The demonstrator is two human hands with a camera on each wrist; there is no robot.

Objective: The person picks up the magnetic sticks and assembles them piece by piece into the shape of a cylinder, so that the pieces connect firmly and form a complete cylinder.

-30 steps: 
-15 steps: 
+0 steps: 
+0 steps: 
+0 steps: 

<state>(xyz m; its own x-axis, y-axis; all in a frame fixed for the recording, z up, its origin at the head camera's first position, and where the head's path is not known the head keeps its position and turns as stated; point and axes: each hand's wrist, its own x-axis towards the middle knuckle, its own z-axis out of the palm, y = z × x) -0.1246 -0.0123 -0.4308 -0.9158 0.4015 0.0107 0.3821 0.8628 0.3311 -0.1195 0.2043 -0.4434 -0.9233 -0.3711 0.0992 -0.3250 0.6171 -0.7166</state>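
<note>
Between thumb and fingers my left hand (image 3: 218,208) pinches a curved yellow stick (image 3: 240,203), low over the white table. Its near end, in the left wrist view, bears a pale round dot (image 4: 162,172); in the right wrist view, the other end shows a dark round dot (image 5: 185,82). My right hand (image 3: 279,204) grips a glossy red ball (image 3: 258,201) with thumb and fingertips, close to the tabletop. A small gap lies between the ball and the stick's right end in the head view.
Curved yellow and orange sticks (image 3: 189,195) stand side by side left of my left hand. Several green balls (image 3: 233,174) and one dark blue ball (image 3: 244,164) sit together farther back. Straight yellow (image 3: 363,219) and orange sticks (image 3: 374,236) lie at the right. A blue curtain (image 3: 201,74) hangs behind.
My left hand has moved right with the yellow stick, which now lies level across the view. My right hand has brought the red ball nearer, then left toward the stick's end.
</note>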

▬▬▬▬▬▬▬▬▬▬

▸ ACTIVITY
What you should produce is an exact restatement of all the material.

▸ WRITTEN REPLY
The demonstrator is two human hands with a camera on each wrist; there is no robot.

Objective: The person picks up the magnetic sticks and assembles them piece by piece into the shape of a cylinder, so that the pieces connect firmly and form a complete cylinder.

-30 steps: 
-15 steps: 
+0 steps: 
+0 steps: 
+0 steps: 

<state>(xyz m; its own x-axis, y-axis; all in a frame fixed for the recording, z up, its origin at the head camera's first position, and where the head's path is not known the head keeps its position and turns as stated; point and axes: each hand's wrist, its own x-axis towards the middle knuckle, its own z-axis out of the palm, y = z × x) -0.1246 -0.0123 -0.4308 -0.9158 0.4015 0.0107 0.3821 0.8628 0.3311 -0.1195 0.2043 -0.4434 -0.9233 -0.3711 0.0992 -0.3250 0.6171 -0.7166</state>
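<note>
Between thumb and fingers my left hand (image 3: 218,208) pinches a curved yellow stick (image 3: 240,203), low over the white table. Its near end, in the left wrist view, bears a pale round dot (image 4: 162,172); in the right wrist view, the other end shows a dark round dot (image 5: 185,82). My right hand (image 3: 279,204) grips a glossy red ball (image 3: 258,201) with thumb and fingertips, close to the tabletop. A small gap lies between the ball and the stick's right end in the head view.
Curved yellow and orange sticks (image 3: 189,195) stand side by side left of my left hand. Several green balls (image 3: 233,174) and one dark blue ball (image 3: 244,164) sit together farther back. Straight yellow (image 3: 363,219) and orange sticks (image 3: 374,236) lie at the right. A blue curtain (image 3: 201,74) hangs behind.
My left hand has moved right with the yellow stick, which now lies level across the view. My right hand has brought the red ball nearer, then left toward the stick's end.
</note>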

That completes the response to the exercise.